Step 3: Obtain Access Token

  • Go to your Hugging Face account.
  • Click the photo of your profile on top right-hand side to find yourself on Settings
  • Navigate to Access Tokens
  • Click on Create new token
    • Name it for example "Llama Access Token"
    • Tick the user permissions. The scope should be at least set as read to access gated models.
    • Click create token
  • Copy the token, you will use that for your next step.

Step 4: Authentication in Your Script with the Token

Once you have your Hugging Face token, you must authenticate with this token in your Python script.

First of all, if you haven't done so already, install the required packages −

!pip install transformers huggingface_hub torch

Import the login method from Hugging Face Hub and login using your token −

from huggingface_hub import login
# Set your_token to your token
login(token=" <your_token>") 

Or, if you do not wish to log in interactively, you can directly pass your token in the code at the time you load your model.

Step 5: Update the Code to Load the Model Using the Token

Loading the gated model using your token.

The token can be passed directly to the from_pretrained() method.

from transformers import AutoModelForCausalLM, AutoTokenizer
from huggingface_hub import login
 
token = "your_token"
# Login with your token (put <your_token> in quotes)
login(token=token)
 
# Loading tokenizer and model from gated repository and using auth token
tokenizer = AutoTokenizer.from_pretrained('meta-llama/Llama-2-7b-hf', token=token)
model = AutoModelForCausalLM.from_pretrained('meta-llama/Llama-2-7b-hf', token=token)

Step 6: Run the Code

With your token inserted and logged or passed during model-loading functions, your script should now be able to access the gated repository and feed text from the Llama model.

Running Your First Llama Script

We have created tokens and other authentications; now it is time to run your very first Llama script. You can use a pre-trained Llama model for text generation. We are using Llama-2-7b-hf, one of the Llama 2 models.

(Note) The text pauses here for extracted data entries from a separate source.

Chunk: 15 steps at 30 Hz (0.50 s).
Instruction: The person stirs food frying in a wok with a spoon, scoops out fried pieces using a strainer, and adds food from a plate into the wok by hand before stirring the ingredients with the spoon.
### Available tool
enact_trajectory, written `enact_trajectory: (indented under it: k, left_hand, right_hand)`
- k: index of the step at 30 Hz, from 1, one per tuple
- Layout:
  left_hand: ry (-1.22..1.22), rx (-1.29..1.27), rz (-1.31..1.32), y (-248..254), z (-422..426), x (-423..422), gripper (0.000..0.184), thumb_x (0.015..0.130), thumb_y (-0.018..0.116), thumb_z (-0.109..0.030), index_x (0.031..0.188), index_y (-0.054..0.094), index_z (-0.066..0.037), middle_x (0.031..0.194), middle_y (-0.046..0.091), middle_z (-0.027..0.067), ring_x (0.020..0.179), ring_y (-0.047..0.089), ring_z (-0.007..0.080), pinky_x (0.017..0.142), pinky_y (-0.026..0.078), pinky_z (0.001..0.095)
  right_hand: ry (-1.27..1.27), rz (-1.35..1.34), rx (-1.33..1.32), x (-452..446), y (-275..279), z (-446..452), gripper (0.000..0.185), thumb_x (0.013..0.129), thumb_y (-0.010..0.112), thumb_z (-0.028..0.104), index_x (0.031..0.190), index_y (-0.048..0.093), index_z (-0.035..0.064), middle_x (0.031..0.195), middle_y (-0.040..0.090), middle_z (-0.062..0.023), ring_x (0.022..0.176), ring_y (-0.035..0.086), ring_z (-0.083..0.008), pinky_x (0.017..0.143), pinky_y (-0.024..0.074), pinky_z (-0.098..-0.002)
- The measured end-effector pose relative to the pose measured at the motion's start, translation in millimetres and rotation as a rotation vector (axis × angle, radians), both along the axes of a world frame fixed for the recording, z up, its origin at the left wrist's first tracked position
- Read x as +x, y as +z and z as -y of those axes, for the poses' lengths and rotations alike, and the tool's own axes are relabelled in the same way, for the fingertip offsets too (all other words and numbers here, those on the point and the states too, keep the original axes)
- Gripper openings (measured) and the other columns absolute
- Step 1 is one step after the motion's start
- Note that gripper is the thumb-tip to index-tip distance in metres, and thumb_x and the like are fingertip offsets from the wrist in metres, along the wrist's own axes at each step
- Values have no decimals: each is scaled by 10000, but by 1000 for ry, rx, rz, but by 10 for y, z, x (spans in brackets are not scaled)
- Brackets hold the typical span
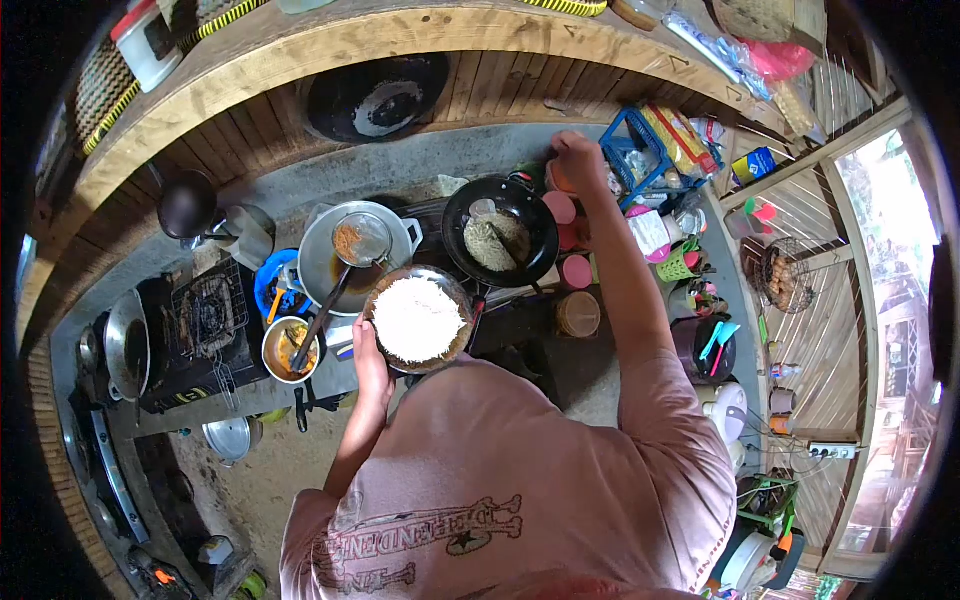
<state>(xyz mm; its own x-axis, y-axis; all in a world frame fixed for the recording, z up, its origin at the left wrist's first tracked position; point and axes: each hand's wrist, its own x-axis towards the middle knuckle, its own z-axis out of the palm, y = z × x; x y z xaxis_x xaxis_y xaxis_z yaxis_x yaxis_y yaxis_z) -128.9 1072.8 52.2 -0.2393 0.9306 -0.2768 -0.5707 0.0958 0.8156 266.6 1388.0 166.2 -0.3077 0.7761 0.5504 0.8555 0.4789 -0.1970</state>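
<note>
My left hand (372,368) grips the left rim of a bowl, close in front of my chest. A heap of white rice (417,320), very bright in the light, fills the bowl (460,300). At the back of the counter my right hand (577,158) is closed over a small reddish container (559,180); what its fingers hold is hidden. Between the hands stands a black wok (543,228) with pale, grainy food (487,243) and a utensil in it. Left of it, a strainer (360,240) with brown bits rests over a large silver pot (318,225).
A small pan (291,349) with orange-yellow food stands left of the bowl, beside a blue basin (270,285). Pink-lidded jars (576,271) and a blue basket (635,150) line the right side. A wooden shelf beam (330,55) crosses above the counter.
</note>
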Motion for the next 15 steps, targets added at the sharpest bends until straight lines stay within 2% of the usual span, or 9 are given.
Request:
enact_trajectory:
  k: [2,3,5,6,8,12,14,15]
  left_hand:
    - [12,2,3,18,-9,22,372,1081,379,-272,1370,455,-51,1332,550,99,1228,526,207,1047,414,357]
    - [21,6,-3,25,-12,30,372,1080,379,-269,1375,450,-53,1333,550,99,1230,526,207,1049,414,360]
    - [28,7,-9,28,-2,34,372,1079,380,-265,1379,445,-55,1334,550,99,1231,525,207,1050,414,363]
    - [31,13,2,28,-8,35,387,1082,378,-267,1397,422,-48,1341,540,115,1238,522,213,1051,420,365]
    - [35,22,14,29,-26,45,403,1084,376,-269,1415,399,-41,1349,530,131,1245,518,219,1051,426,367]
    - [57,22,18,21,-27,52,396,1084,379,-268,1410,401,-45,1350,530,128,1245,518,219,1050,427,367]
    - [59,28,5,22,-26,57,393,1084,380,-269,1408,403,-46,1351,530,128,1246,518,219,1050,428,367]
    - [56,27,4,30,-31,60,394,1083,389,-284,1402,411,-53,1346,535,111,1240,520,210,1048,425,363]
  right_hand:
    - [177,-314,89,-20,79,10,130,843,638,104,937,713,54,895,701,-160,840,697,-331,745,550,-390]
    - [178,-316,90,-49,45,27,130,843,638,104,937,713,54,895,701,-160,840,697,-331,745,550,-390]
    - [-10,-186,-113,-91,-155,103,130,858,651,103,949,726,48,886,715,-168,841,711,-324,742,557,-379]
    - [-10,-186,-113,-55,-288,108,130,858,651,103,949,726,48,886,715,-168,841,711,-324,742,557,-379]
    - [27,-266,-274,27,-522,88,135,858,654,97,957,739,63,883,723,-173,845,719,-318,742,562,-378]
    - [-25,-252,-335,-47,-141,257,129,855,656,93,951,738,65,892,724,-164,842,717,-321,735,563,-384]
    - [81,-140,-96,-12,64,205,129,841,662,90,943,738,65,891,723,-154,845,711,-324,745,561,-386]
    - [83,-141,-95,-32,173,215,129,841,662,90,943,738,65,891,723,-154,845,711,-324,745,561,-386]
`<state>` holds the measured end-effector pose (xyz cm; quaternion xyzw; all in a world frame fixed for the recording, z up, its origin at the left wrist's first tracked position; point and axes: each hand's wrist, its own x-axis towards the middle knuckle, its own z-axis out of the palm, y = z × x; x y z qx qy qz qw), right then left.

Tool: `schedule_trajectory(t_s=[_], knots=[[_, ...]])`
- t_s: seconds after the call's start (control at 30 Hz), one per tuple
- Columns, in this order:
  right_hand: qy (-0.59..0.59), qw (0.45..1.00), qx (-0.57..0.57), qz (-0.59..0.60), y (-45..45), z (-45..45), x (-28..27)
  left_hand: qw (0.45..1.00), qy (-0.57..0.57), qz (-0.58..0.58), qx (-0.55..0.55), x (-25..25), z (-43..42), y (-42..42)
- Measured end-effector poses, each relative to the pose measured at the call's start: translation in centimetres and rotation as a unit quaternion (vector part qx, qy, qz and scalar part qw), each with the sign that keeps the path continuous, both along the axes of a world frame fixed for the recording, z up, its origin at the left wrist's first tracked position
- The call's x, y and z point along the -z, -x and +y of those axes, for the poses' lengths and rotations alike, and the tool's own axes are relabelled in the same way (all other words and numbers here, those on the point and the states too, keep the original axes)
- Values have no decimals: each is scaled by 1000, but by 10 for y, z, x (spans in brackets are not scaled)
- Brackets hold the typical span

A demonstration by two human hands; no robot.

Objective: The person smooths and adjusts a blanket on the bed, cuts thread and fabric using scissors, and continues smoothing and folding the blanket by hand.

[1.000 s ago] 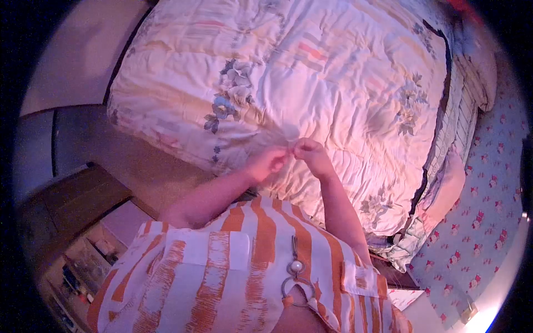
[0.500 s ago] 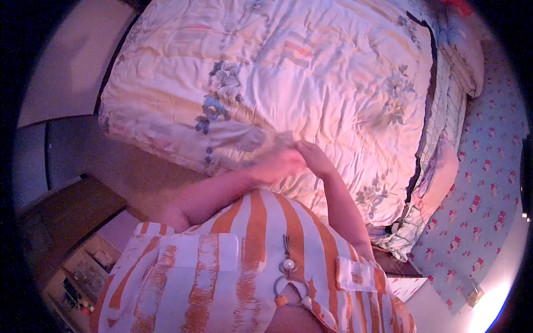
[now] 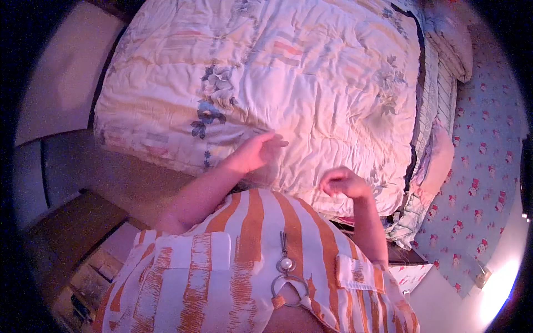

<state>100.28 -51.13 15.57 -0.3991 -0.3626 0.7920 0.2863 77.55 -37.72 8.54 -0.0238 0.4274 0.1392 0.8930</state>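
Note:
A quilt (image 3: pixel 266 89) with a floral print and pale stripes covers the bed before me, its surface wrinkled. My left hand (image 3: pixel 258 151) is over the quilt's near edge, fingers stretched out and nothing in them. To its right, my right hand (image 3: pixel 345 182) hovers apart from it above the same near part. Its fingers are loosely curled with a gap by the thumb, and no held thing shows. Whether either hand touches the cloth, I cannot tell.
A dark-trimmed edge and layered bedding (image 3: pixel 438 150) lie along the right side, beside wallpaper (image 3: pixel 477 183) with small red figures. At lower left stands brown furniture (image 3: pixel 72 222) with an open compartment of small items. A bright light glows at lower right.
My hands, together and blurred before, have separated. The left has moved slightly left and the right has drawn right and back toward me. The view has shifted a little.

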Motion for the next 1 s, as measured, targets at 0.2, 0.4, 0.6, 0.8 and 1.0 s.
schedule_trajectory(t_s=[0.2, 0.4, 0.6, 0.8, 1.0], knots=[[70, 988, -66, -125, 4, -35, -43, 933, -310, 44, 179, 30, -1, -11], [-42, 901, 174, -396, 8, -25, 31, 604, -667, -237, 367, -100, -53, -42], [65, 989, 130, 32, 94, 35, -32, 528, -617, -384, 439, -128, -68, -37], [-31, 949, 314, -19, 68, 23, -91, 610, -428, -524, 412, -158, -60, -18], [-393, 795, 453, -92, 33, -39, -176, 622, -448, -475, 433, -155, -46, -3]])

from transformers import AutoModelForCausalLM, AutoTokenizer
#import tokenizer and model
tokenizer = AutoTokenizer.from_pretrained('meta-llama/Llama-2-7b-hf', token=token)
model = AutoModelForCausalLM.from_pretrained('meta-llama/Llama-2-7b-hf', token=token)
#Encode input text and generate
input_text = "The future of AI is"
input_ids = tokenizer.encode(input_text, return_tensors="pt")
outputs = model.generate(input_ids, max_length=50, num_return_sequences=1)

# Decode and print output
print(tokenizer.decode(outputs[0], skip_special_tokens=True))

Output

The future of AI is a subject of great interest, and it is not surprising
that many people are interested in the subject. It is a very interesting
topic, and it is a subject that is likely to be discussed for many years to come

Generate Text − The above script generates a text sequence that represents how Llama can interpret the context as well as create coherent writing.

Summing Up

Impressive due to its transformer-based architecture, multi-head attention, and autoregressive generation capabilities. The balance struck between computational efficiency and how well the model performs makes Llama applicable to a broad range of natural language processing tasks. Familiarity with the most important components and architecture of Llama will give you the chance to try generating text, translation, summarization, and much, much more.